Investigadores españoles demuestran que mejora la función endotelial y que puede reducir el riesgo cardiovascular a medio plazo.

Investigadores españoles demuestran que mejora la función endotelial y que puede reducir el riesgo cardiovascular a medio plazo.

Pocas noticias pueden venir más a cuento en fechas prenavideñas como éstas: el jamón ibérico curado es bueno para salud. Puede que a usted no le sorprenda. De hecho, ya ha habido más de una investigación que sugiere que el consumo de este alimento, en moderadas dosis, puede tener efectos beneficiosos. Pero nunca antes se había podido demostrar, con la eficacia que lo hace el último estudio publicado al respecto, la influencia del jamón ibérico en la prevención de la aterosclerosis.

Eso es lo que propone el trabajo firmado por investigadores del Hospital Ramón y Cajal de Madrid, la Universidad de Alcalá de Henares y la Universidad de Barcelona, entre otras instituciones: el jamón ibérico mejora la función endotelial, lo que reduciría el riesgo cardiovascular a medio plazo.

El endotelio es un órgano activo que juega un papel fundamental en la regulación de la homeostasis de las paredes vasculares. Se trata de un tejido fino, formado por una sola capa de células que forra el interior del corazón, los vasos sanguíneos y otros órganos. Su actividad metabólica es muy alta y consume una gran cantidad de energía al funcionar.

Una de sus misiones principales es la secreción del óxido nítrico, un agente vasodilatador. Si se encuentra en buen estado, regulará la dilatación de los vasos, arterias y venas y mantendrá el tono vascular sano. Pero si sufre algún tipo de disfunción puede deteriorar el estado de la red vascular, lo que supone el principal factor de riesgo para sufrir aterosclerosis e infartos.

Es muy conocida la influencia de la dieta en la función endotelial. Hábitos como el consumo de tabaco, la ingesta excesiva de grasa o de alcohol están directamente relacionados con la disfunción de este órgano minúsculo pero vital (tiene un ancho de menos de diez micrómetros).

Por el contrario, algunos componentes de la dieta mediterránea como el aceite de oliva y los frutos secos (ricos en ácidos grasos insaturados) tienen un efecto positivo en la reducción del estrés oxidativo y la mejora del trabajo del endotelio.
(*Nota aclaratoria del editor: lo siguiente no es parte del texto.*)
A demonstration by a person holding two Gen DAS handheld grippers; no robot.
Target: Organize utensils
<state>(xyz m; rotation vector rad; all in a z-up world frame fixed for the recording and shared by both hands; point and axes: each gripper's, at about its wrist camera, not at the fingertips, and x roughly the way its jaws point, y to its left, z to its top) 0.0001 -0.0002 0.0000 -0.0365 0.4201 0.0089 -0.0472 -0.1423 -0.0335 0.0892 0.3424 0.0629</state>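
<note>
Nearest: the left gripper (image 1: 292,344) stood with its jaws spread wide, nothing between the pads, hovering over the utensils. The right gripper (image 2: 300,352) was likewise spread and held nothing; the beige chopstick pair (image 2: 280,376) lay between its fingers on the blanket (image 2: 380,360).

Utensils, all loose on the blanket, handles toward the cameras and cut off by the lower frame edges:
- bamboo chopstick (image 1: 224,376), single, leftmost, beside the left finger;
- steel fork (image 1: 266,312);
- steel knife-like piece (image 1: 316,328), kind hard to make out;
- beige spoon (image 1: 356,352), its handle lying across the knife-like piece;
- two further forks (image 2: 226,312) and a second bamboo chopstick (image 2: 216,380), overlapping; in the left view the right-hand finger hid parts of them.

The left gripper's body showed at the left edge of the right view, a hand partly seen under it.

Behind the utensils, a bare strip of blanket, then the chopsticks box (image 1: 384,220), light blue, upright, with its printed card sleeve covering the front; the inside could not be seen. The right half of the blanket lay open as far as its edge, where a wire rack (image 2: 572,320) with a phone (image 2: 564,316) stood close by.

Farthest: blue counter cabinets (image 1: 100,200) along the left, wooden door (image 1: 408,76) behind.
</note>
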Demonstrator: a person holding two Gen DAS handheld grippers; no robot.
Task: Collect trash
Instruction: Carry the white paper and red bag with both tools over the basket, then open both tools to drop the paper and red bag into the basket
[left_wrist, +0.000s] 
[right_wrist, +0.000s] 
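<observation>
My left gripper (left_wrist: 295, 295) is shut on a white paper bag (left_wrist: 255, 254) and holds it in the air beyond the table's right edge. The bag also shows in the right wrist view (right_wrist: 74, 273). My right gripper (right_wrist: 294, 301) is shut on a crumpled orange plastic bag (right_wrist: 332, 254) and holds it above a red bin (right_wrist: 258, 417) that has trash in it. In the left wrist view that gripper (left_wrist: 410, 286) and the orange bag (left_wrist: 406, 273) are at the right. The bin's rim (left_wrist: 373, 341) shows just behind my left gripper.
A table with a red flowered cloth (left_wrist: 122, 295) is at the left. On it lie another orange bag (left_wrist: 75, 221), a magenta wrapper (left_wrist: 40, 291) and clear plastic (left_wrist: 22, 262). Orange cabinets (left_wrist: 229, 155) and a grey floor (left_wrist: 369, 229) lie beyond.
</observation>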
¿Ocurre lo mismo con el jamón ibérico curado, un alimento especialmente rico en este tipo de ácidos grasos? Entre el 50 y el 55 por ciento de la grasa de este producto está compuesta por ácido oléico y polifenoles. En principio, es una de las fuentes más directas de grasas insaturadas, que no son generadas por el cuerpo humano y que, por lo tanto, han de consumirse con la dieta.

El trabajo ahora presentado, que ha recogido la revista «Journal of Nutrition Health and Aging», ha analizado a 100 personas sanas de entre 25 y 55 años. Durante seis semanas, una parte de ellas tomó una dieta enriquecida con jamón ibérico a razón de 50 gramos al día. Al final de este proceso, los voluntarios que comieron jamón presentaron una reducción considerable en la PAI-1, el inhibidor del activador del plasmígeno-1. Esta sustancia detectada en sangre se considera un marcador muy eficaz a la hora de evaluar el riesgo cardiovascular; si es muy elevada, el riesgo es mayor. Además, mejoraron otros factores implicados en la prevención de la aterosclerosis.

Parece evidente que la ingesta moderada de este producto tiene una función protectora del corazón. De momento, no están bien definidos los mecanismos biomoleculares que regulan esta función ni si afecta por igual a todos los individuos.

Pero no sería descartable que, con futuras investigaciones, el jamón ibérico fuera incluido entre los productos cardiosaludables propios de la dieta mediterránea.